Harmful Algae Turn Lake Tahoe Waters Blue-Green
NEVADA – Across the globe, people have come to admire the stunning blue color of Lake Tahoe.
The lake’s blue hue is the result of a combination of several factors:
The lake’s high levels of algae.
Geoffrey Schadlow, Ph.D., director of UC Davis’ Tahoe Environmental Research Center, says.
Cyanobacteria have been spotted in Lake Tahoe this year. Therefore warning signs have been erected.
Algae come in many of varieties, and many of them are beneficial to the ecosystems in which they thrive. There aren’t many microbes that are as dangerous as cyanobacteria. HABs, or Harmful Algal Blooms, are caused by cyanobacteria.

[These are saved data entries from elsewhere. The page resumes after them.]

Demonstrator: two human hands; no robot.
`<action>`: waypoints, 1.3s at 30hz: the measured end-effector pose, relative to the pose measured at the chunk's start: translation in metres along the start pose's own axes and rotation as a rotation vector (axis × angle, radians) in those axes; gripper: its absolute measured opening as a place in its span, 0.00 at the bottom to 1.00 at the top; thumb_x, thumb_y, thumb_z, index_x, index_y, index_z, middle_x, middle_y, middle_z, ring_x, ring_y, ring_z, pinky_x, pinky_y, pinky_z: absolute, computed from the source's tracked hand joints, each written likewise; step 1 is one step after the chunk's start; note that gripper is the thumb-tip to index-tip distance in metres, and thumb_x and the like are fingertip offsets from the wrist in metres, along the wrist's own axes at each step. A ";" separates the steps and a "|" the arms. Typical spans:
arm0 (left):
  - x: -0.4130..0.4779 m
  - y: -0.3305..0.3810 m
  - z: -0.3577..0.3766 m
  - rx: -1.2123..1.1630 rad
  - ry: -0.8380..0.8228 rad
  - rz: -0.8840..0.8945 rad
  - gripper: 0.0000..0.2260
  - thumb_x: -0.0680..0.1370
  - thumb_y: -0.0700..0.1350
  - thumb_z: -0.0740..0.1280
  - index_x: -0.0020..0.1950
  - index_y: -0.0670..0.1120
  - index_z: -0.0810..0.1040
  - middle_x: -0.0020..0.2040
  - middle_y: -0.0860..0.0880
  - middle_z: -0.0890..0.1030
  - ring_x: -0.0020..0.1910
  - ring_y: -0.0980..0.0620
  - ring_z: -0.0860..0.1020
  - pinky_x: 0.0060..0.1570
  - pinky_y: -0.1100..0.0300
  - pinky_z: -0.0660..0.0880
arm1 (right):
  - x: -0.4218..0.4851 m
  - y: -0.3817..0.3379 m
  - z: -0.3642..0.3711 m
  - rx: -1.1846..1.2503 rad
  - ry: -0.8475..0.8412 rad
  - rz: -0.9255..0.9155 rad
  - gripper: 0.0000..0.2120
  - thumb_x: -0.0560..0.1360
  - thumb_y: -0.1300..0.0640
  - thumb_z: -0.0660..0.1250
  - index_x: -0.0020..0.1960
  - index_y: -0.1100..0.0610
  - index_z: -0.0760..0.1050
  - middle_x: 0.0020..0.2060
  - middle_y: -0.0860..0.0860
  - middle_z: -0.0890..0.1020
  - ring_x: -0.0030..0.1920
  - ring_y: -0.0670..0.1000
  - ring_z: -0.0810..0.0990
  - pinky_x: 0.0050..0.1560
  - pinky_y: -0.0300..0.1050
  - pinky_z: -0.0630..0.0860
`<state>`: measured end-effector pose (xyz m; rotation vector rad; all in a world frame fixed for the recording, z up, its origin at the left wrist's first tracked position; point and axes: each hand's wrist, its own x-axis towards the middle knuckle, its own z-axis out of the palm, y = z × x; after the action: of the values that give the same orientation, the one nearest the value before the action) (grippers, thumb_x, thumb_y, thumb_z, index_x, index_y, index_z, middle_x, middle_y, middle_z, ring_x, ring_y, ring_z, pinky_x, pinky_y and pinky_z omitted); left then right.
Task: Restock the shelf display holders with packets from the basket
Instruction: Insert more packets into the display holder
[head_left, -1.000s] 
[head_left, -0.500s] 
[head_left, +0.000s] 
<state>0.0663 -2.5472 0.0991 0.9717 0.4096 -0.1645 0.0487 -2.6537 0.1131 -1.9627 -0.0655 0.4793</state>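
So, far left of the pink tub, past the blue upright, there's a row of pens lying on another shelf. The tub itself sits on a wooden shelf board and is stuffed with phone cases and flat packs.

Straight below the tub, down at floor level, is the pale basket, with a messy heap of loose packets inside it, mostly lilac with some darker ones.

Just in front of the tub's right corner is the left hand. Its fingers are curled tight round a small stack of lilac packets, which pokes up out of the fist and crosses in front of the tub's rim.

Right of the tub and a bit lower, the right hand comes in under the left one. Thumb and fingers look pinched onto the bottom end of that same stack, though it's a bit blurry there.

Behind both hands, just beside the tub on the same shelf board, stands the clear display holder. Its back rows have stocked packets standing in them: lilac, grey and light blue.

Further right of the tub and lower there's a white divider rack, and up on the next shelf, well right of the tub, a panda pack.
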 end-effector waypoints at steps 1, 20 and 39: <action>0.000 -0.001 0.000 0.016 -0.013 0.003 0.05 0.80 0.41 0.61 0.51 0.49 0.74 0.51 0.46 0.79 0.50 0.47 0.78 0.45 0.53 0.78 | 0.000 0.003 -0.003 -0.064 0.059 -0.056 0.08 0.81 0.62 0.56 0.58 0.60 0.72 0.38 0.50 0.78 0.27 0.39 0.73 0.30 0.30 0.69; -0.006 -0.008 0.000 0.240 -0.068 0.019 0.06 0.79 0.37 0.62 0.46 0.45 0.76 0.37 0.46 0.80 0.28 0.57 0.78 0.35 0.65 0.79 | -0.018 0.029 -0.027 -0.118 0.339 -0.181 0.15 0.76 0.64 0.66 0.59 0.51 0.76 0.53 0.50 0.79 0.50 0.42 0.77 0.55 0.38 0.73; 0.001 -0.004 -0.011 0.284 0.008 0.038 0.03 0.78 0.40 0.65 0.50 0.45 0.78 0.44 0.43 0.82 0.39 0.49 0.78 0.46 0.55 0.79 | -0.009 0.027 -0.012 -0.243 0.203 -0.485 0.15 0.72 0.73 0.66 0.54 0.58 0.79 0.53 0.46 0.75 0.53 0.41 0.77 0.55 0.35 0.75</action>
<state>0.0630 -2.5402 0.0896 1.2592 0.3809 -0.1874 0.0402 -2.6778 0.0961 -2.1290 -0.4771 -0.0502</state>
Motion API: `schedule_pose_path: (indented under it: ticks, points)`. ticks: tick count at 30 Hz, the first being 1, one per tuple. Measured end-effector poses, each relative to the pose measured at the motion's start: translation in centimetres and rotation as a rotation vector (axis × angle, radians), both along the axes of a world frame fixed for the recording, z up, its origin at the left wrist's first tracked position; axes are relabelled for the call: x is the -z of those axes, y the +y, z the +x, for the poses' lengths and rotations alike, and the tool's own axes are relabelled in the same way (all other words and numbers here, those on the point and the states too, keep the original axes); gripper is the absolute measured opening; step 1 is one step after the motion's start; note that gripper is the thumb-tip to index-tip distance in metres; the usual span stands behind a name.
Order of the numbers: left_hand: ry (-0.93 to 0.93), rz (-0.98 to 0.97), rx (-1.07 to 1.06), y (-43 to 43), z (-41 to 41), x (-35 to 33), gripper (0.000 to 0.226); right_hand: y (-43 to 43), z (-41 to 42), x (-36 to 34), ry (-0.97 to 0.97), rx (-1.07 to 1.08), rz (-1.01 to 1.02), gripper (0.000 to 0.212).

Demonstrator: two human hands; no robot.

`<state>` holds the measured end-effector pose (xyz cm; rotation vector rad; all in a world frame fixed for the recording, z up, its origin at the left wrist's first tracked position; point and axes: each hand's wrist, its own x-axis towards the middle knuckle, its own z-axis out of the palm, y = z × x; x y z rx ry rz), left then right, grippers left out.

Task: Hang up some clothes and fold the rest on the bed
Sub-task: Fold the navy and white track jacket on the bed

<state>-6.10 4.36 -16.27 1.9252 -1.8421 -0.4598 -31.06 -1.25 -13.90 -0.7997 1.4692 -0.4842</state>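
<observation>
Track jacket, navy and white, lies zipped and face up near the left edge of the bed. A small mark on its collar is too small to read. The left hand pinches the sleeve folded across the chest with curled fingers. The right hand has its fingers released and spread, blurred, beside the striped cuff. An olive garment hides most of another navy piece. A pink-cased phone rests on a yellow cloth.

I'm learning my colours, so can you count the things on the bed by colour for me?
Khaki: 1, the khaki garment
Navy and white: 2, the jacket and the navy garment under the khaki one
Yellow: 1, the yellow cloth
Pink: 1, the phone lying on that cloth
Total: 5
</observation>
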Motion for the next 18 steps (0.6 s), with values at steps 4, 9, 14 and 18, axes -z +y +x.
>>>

According to Schadlow, “warm water temperatures are one of the key drivers of cyanobacteria blooms when we get huge occurrences of them.”
September’s low 90s on the South shore of Lake Tahoe were around 15–20 degrees above normal for the time of year, breaking a record that had stood for 35 years. Schadlow explains,
Whether or whether this is due to plants, which have a “snowball effect” of making it even warmer, or whether or not it is due to climate change and record temperatures, the fact remains that water temperatures are higher, which is good for cyanobacteria.
Every month, researchers from the UC Davis Tahoe Environmental Research Center travel to South Lake Tahoe to gather samples of the lake’s algae. Drones and helicopters are also used to keep an eye out for any new algae growth and make educated guesses as to where it might spread.
A member of the HASTY Search and Rescue team for the Washoe County Sheriff’s Department was asked by News 4 if the possibility of toxic algae blooms in Lake Tahoe would impact their lifesaving dives.
According to HASTY volunteer Randy Malm, the SAR team is routinely dispatched to the lake, both in the summer and the winter, to deal with drownings. Malm says, “I don’t care if the water’s freezing or if harmful algae are growing in it.
As divers, we typically don’t care about the quality of the water. To enter it, we have made the necessary preparations.
To ensure everyone’s safety from any harmful aquatic organisms, the UC Davis Tahoe Environmental Research Center has not stopped collecting water samples from Lake Tahoe.